ALI VELSHI (HOST): Joining us now is Erin Reed, a journalist who tracks LGBTQ+ legislation in the United States. Erin, good to have you here, thank you for being with us. Tell me about this. What did you see on Tuesday, when you saw some of the successes motivated — not all the same as what Jane Cramer was doing — but by citizens who said, I think I have had enough with this nonsense?
ERIN REED (JOURNALIST): Yeah, Tuesday was such a fascinating example of the importance of local politics. And we've seen in the last three years the targeting of LGBTQ people, queer people, trans people, not only in schools but in workplaces and everyday life. And 2023 this election just now, on Tuesday was the biggest field test of that. It was going to be the test as to whether or not this issue would be a political winner for the Republican Party.
And we saw not just in Bucks County — where, obviously, big things happened in central Bucks County — but in Loudoun County and Central York School District, in Linn-Mar School District in Iowa. It happened in school board races across the United States. It didn't only even happen in school boards. It also happened in other races.
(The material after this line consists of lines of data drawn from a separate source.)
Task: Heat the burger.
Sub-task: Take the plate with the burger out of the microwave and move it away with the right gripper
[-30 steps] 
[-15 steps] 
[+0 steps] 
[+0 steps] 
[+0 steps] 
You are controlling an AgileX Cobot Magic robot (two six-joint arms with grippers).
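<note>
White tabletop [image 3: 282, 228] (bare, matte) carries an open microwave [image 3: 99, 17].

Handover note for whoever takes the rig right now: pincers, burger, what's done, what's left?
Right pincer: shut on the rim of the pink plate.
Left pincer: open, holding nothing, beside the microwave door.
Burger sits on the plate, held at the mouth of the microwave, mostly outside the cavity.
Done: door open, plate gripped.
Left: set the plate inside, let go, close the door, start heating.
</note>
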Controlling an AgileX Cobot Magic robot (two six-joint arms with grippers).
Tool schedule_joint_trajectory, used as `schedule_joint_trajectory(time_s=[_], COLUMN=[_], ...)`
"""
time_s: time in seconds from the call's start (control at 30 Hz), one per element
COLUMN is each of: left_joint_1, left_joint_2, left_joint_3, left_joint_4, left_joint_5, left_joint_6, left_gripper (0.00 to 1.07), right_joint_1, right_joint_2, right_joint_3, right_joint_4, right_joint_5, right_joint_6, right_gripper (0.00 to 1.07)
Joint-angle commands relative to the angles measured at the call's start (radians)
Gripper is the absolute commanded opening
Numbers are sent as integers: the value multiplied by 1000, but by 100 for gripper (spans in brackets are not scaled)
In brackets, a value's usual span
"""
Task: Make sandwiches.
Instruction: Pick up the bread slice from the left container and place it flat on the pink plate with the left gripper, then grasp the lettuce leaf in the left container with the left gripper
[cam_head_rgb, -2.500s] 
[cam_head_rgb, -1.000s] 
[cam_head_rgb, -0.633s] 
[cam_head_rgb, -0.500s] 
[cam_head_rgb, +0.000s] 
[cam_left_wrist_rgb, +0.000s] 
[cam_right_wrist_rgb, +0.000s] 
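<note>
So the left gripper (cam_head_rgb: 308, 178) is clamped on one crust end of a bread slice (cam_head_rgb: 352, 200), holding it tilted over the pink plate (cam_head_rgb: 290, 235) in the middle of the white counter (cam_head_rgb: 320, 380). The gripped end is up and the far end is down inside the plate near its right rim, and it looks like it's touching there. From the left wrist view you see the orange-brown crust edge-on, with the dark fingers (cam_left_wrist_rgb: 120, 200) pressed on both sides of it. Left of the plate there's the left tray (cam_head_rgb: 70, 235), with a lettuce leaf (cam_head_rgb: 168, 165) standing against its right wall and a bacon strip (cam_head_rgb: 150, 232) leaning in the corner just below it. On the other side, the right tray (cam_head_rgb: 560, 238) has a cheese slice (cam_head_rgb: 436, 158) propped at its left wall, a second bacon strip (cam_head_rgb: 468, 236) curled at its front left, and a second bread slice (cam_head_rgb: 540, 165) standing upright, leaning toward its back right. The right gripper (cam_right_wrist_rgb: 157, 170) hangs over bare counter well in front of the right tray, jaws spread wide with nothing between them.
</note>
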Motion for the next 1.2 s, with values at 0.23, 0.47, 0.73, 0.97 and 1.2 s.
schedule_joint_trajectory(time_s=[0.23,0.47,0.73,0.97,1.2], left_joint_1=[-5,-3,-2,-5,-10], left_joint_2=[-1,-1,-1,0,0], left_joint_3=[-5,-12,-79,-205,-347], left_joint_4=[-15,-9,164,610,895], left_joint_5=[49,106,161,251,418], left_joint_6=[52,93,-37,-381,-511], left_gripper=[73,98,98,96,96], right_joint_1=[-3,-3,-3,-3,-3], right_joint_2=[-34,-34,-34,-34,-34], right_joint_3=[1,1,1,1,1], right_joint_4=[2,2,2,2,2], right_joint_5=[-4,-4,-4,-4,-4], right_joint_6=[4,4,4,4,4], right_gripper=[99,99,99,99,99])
We saw even in Governor Beshear's election they spent $2 million in advertisements targeting LGBTQ people in schools, trans people, queer people, and so it was a fascinating event that happened on Tuesday.
VELSHI: What I am fascinated by is who's telling conservatives that this is a good idea? Because it consistently ranks as nonexistent to most American voters. This is not a thing to most people. There are real things in society that they need to deal with, and this fear of what is happening to your kids, and people turning your kids gay and trans is not really a thing to most people, it doesn't rank, and it's actually doing the opposite. It appears to be motivating people who otherwise wouldn't vote in some of the races to actually come out and vote and organize.
REED: Absolutely, I can't remember the last time that there was such energy among progressive voters in local races. This is something that I think people have struggled to get progressive voters out to the polls for. But you're right, we have seen certain strategists on the right, we've seen various social media influencers claim that this was going to be the issue of our time, the big issue. In fact, right now, in national legislation, we see in the budget fight, which you were just talking about, there are fourteen provisions in these bills, where they target trans people in schools or trans people's medical care, where they defund children's hospitals. This is a major issue right now and now we'll see if they take lessons from what happened on Tuesday into 2024.
VELSHI: I guess the danger is, most voters are not concerned with these things, but the fact that they are happening means that most voters do have to become concerned with the legislation and do have to act on it.
REED: Absolutely. Because at the end of the day, whether you're concerned about it or not, if they shut down the government, then that has an impact on us all. And likewise, in your local school districts, if they spend the majority of their time focused on a trans person, one single trans student using the bathroom, rather than improving curriculum or improving teacher retention, you start to see these local school districts suffer. And I think that what we saw in this last election was the reaction against that. The fact that voters by and large saw the intense focus on often only one or two trans kids in the school and and said that that isn't what we want to be spending our time on.